The usually silent manor was filled with soft chatter, for the moment being, as forks scraped plates filled with fluffy cake, glazed fruit, deviled eggs, and stuffed mushrooms. And while Clark was never hungry due to his Kryptonian genetics, he scarfed down entirely everything, the taste buzzing on his tongue.

Bruce rolled his eyes. "You've got chocolate on your face, Kent."


After cornering and pestering the rest of the members as they were busy with firefighters, police, and, overall being responsible JLA members, Superman smiled to himself as he entered the computer room. The card was a colorful mess of scribbled names and, sure, there were some smudges and the corner was bent, but, it was something. At least he hoped so.

Batman sat in front of the computer, fingers flying away on the keyboard as articles popped up on the flashing screen before him. He barely flinched as Superman took the empty desk chair next to him, nor did he tilt his head in curiosity as the Kryptonian produced a disheveled card to him.

"I thought," he said, eyes never blinking, "that we agreed that you wouldn't do anything stupid."

Superman shrugged. "You may have, but I didn't."

"It's just a number."

"A magic number."

"You're being ridiculous."

"All the more reason for you to just open the thing already cause I'm not going to stop. C'mon, get it over with."

After an agonizing wait for all of sixty seconds, the detective cracked his knuckles, cleared his throat, and finally, accepted the card in his gloved hands. At first he remained quiet, his eye slits simply staring at the paper, but a few moments later, he snorted.

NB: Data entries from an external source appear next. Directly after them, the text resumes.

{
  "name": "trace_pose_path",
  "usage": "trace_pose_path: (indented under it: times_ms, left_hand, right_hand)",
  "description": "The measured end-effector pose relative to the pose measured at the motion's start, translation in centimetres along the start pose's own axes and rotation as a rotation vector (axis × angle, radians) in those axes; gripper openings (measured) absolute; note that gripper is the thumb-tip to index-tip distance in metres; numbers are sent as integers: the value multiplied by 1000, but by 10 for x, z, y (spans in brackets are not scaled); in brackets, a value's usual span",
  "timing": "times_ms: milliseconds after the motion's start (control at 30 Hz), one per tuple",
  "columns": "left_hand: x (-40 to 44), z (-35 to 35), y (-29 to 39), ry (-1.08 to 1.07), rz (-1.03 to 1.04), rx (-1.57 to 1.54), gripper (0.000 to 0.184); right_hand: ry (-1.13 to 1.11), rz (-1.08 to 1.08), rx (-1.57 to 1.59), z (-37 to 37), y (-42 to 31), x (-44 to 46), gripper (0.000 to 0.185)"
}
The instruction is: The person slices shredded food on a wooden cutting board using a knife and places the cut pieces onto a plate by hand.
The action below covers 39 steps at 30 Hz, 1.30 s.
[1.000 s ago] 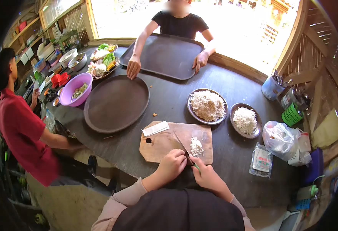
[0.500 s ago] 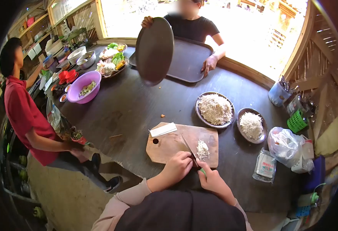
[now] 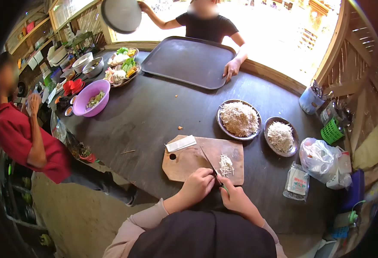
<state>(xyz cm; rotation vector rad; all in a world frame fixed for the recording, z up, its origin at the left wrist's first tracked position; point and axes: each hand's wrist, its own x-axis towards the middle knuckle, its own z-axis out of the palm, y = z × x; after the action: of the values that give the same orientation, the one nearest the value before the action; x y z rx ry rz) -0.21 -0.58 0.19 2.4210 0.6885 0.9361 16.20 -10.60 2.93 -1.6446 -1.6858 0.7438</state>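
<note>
My right hand (image 3: 236, 198) is wrapped round the green handle of a knife (image 3: 209, 160), its blade pointing away from me over the wooden cutting board (image 3: 182, 171). Beside the blade, at the board's near edge, my left hand (image 3: 197, 185) has its fingers curled closed; what they hold is hidden. A small heap of thin white shreds (image 3: 226, 165) lies on the board to the right of the knife. At the board's far left rests a flat white rectangular piece (image 3: 181, 143).
Two bowls of pale shreds (image 3: 239, 119) (image 3: 280, 137) stand beyond the board. Plastic bags (image 3: 320, 159) lie at right. A purple basin (image 3: 92, 98) and vegetable plates (image 3: 122, 74) stand at left. Across the table, a person in black holds a rectangular tray (image 3: 189, 62) and a round tray (image 3: 122, 15); another, in red (image 3: 29, 137), stands left.
The person opposite has swung the round tray up and to the left, uncovering the rectangular one. The person in red has leaned and raised a hand. My hands have barely moved.
</note>
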Motion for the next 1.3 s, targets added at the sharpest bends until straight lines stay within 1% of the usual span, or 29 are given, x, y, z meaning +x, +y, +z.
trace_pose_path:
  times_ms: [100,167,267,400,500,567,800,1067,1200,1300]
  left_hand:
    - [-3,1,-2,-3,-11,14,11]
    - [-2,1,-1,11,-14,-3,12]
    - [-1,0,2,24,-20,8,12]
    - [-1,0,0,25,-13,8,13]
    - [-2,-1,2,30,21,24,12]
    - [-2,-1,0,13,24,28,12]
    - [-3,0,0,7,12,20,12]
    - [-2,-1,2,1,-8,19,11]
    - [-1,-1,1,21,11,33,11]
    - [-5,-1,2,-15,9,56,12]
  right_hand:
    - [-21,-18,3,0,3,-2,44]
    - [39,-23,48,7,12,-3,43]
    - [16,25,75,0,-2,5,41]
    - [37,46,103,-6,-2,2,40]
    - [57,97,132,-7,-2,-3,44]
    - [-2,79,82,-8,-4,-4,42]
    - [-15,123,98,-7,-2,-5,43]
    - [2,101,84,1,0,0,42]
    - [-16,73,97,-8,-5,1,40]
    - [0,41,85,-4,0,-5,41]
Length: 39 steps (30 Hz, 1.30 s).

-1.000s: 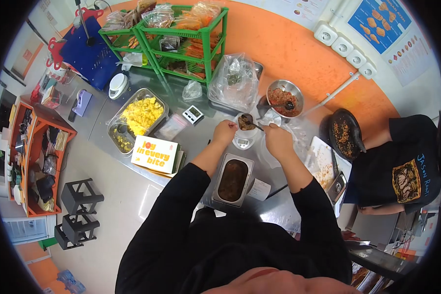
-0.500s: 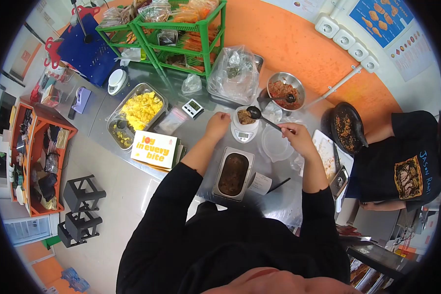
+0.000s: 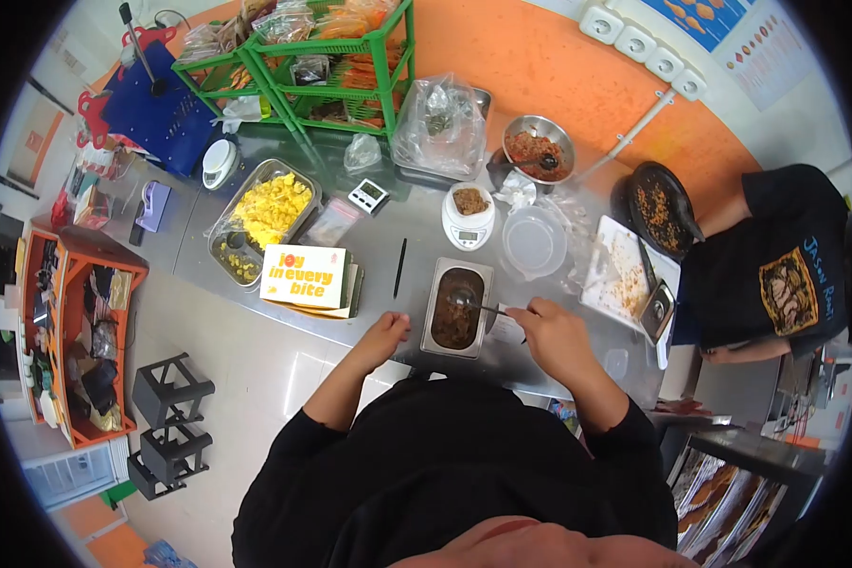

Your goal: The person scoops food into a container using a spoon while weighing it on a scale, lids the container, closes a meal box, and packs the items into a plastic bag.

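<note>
My right hand (image 3: pixel 551 333) is closed around the handle of a dark ladle (image 3: pixel 464 297), whose bowl rests in the brown food inside a steel pan (image 3: pixel 484 308). Left of that pan, near the table's front edge, my left hand (image 3: pixel 386 338) has its fingers curled in; whether anything is in them is too small to tell. Behind the pan a white digital scale (image 3: pixel 467 234) bears a small container of brown food (image 3: pixel 470 200). A round clear lid (image 3: pixel 534 243) lies to the right of the scale. A black pen-like stick (image 3: pixel 400 268) lies left of the pan.
A tray of yellow food (image 3: pixel 268 210), a box (image 3: pixel 304 277) and a timer (image 3: pixel 368 195) are at left. Behind stand green racks (image 3: pixel 385 74) and a steel bowl (image 3: pixel 538 149). At right are a cutting board (image 3: pixel 614 284), a stone mortar (image 3: pixel 656 209) and another person (image 3: pixel 776 260).
The ladle has moved from the small container on the scale down into the steel pan with my right hand. My left hand has drawn back from the scale toward the front edge.
</note>
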Available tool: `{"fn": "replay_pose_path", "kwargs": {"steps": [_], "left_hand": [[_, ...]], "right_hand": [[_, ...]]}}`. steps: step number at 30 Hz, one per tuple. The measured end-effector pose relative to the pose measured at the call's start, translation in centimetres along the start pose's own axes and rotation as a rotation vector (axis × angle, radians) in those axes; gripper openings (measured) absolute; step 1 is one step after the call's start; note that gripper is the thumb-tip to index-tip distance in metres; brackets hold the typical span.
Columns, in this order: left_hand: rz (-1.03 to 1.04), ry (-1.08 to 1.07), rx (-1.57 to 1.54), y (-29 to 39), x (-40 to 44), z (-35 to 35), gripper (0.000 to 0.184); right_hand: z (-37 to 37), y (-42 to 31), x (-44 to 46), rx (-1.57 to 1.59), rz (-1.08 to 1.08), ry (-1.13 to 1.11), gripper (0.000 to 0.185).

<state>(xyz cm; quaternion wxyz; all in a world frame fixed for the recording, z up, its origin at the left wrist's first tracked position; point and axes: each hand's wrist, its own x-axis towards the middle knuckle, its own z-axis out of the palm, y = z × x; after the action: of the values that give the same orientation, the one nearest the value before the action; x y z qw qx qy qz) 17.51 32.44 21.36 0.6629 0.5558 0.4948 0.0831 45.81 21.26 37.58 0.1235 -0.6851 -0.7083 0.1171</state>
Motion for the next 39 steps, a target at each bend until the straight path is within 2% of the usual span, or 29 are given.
{"fn": "replay_pose_path", "kwargs": {"steps": [6,8,9,11,12,14,16,18,19,21,22,25,29,32,37,39], "left_hand": [[-0.013,-0.082,-0.014,-0.9,-0.2,0.0,0.044],[-0.006,-0.100,0.009,0.2,0.7,-0.3,0.042],[0.037,-0.052,0.028,1.1,1.2,-0.6,0.040],[0.130,0.042,0.090,2.4,2.7,-1.2,0.037],[0.133,0.044,0.086,3.1,3.9,-1.5,0.037],[0.284,0.159,0.129,4.6,6.2,-1.8,0.038],[0.260,0.165,0.052,7.2,8.7,-1.7,0.040],[0.296,0.131,0.001,9.0,12.2,-1.3,0.042],[0.320,0.154,-0.003,8.9,15.2,-0.8,0.041],[0.352,0.186,-0.008,8.8,19.2,0.3,0.040],[0.331,0.242,0.062,9.4,20.2,1.0,0.034],[0.264,0.346,0.200,10.3,22.3,2.3,0.030],[0.214,0.416,0.304,10.5,23.3,3.2,0.030],[0.225,0.426,0.295,10.8,23.1,3.2,0.030],[0.202,0.404,0.233,10.6,23.2,2.9,0.027],[0.212,0.400,0.229,10.5,23.2,2.8,0.027]], "right_hand": [[0.8,-0.7,0.8,-0.028,0.123,0.091,0.025],[0.2,0.6,1.8,0.184,0.149,0.114,0.018],[-0.3,1.4,2.4,0.179,0.149,0.117,0.018],[-1.2,3.0,3.5,0.323,0.132,-0.019,0.017],[-1.5,3.6,4.3,0.318,0.128,-0.019,0.017],[-1.7,4.7,5.8,0.371,0.131,0.079,0.017],[-0.8,6.2,8.1,0.314,0.112,0.113,0.018],[0.7,6.7,10.5,0.027,0.119,0.291,0.018],[1.5,6.8,11.5,0.025,0.110,0.291,0.018],[3.0,7.1,13.5,-0.294,0.118,0.203,0.015],[3.5,7.3,14.2,-0.297,0.110,0.207,0.015],[4.8,7.6,15.5,-0.556,-0.031,0.164,0.012],[6.1,7.7,15.8,-0.590,-0.104,0.141,0.012],[6.3,8.5,16.3,-0.510,-0.087,0.050,0.016],[4.4,12.5,17.4,0.043,0.156,0.037,0.022],[4.0,13.9,17.4,0.139,0.152,0.029,0.022]]}}
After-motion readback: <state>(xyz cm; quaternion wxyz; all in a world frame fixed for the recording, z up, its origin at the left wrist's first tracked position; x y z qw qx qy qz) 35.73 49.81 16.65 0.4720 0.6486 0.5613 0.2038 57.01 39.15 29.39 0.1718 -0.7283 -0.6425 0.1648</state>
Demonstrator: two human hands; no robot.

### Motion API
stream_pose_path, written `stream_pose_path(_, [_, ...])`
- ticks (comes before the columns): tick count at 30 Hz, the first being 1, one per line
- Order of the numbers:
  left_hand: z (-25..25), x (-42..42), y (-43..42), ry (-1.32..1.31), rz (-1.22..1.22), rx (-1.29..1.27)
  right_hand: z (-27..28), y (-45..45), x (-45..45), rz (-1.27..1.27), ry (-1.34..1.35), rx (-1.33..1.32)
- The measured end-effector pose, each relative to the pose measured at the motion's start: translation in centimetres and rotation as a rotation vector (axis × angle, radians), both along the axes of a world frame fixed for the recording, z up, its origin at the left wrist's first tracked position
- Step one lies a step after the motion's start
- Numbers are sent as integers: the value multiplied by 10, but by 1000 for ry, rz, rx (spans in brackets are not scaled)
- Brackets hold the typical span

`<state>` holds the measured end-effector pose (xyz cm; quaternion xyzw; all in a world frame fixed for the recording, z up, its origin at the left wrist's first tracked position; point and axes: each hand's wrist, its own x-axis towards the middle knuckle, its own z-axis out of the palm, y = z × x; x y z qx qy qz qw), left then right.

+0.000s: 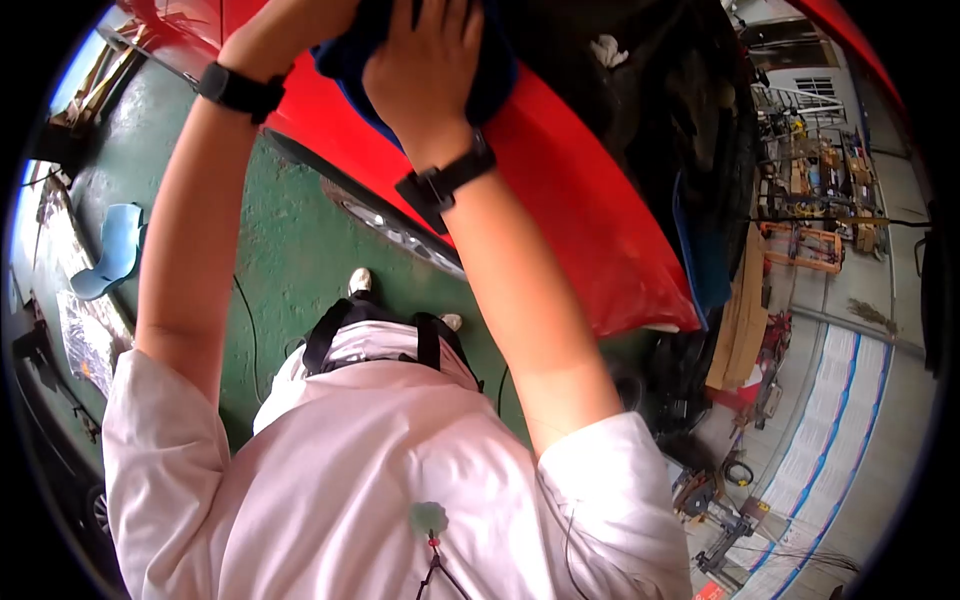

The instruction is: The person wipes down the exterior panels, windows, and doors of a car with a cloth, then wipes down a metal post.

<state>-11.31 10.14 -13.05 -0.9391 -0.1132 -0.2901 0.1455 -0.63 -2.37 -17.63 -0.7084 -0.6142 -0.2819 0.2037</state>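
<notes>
The right hand (422, 80) lay open, fingers slightly spread, on a blue cloth (348, 72) atop the red car fender (555, 190); the left hand (300, 25), partly cut off above the fender, had a grip I couldn't tell.

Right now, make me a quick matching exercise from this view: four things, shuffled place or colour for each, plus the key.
1. right hand
2. car panel
3. floor
4. pendant

A. under the shoes
B. in front of the shirt
C. on the blue cloth
D. red

Pairs: 1-C, 2-D, 3-A, 4-B
</notes>
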Motion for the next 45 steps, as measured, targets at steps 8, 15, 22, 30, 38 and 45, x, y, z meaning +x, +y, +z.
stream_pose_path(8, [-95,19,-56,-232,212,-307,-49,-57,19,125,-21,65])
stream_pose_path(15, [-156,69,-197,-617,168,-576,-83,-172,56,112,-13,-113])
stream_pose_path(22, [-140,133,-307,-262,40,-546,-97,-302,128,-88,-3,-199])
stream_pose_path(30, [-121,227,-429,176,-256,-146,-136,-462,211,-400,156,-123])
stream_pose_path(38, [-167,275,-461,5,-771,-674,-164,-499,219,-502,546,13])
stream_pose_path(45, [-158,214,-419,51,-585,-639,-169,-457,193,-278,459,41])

"Did you threaten them with a laser beam to the head?"

"Something like that. Hey, it's the thought the counts, right?"

Batman spun back to face the computer and continued typing as the Man of Steel absentmindedly watched the flashing screen. The card remained in the detective's lap and the next few minutes were filled with the soft clacking of keys and the swishing of Superman's chair as he rocked back and forth until Batman cleared his throat.

"Alfred…he wanted to know if you'd be free tomorrow."

Superman shrugged, eyes not leaving the screen. "I might be."